→ PROBLEM REQUIREMENTS: Copy without pictures. Please restate each line of the listing exactly.

======== INFORMATION PROVIDED ========

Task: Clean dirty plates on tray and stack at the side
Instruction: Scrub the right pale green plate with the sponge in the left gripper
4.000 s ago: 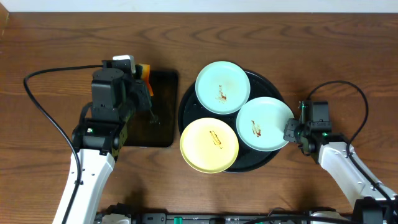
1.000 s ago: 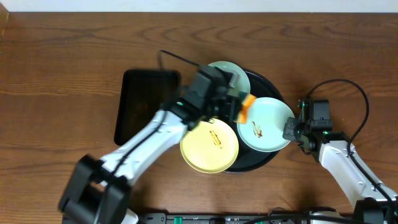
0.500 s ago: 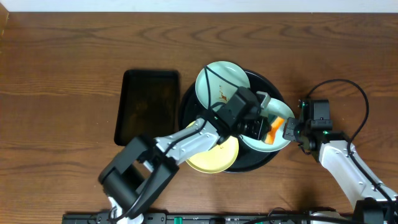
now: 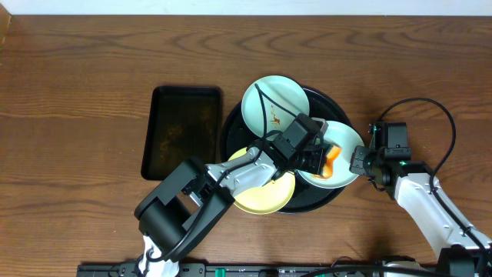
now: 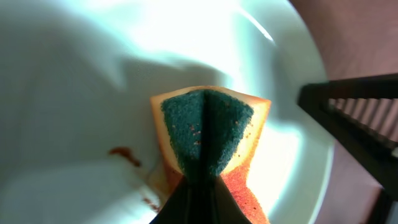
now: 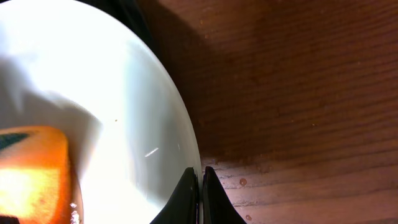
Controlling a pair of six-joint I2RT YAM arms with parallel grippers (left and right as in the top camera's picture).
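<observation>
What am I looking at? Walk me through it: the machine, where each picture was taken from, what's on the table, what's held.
These are two robot arms at a wooden table, each ending in a two-finger gripper. The wide picture looks straight down from above. The two close-ups come from a camera on each wrist. On the table lie a small rectangular tray and a large round tray. The round one carries three plates: a far mint plate, a yellow plate and a right mint plate. The left gripper pinches an orange-and-green sponge down on the right mint plate, beside a brown smear. The right gripper is shut on that plate's rim.
</observation>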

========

→ FINISHED TASK:
Task: Clean dirty plates on tray and stack at the side
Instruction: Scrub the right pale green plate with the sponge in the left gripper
4.000 s ago: 
1.000 s ago: 
0.500 s ago: 
now: 
now: 
now: 
Controlling a pair of six-joint I2RT YAM arms with parallel grippers (left and right as in the top camera's picture).
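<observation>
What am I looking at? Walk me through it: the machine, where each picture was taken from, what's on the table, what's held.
These are two robot arms at a wooden table, each ending in a two-finger gripper. The wide picture looks straight down from above. The two close-ups come from a camera on each wrist. On the table lie a small rectangular tray and a large round tray. The round one carries three plates: a far mint plate, a yellow plate and a right mint plate. The left gripper pinches an orange-and-green sponge down on the right mint plate, beside a brown smear. The right gripper is shut on that plate's rim.
</observation>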

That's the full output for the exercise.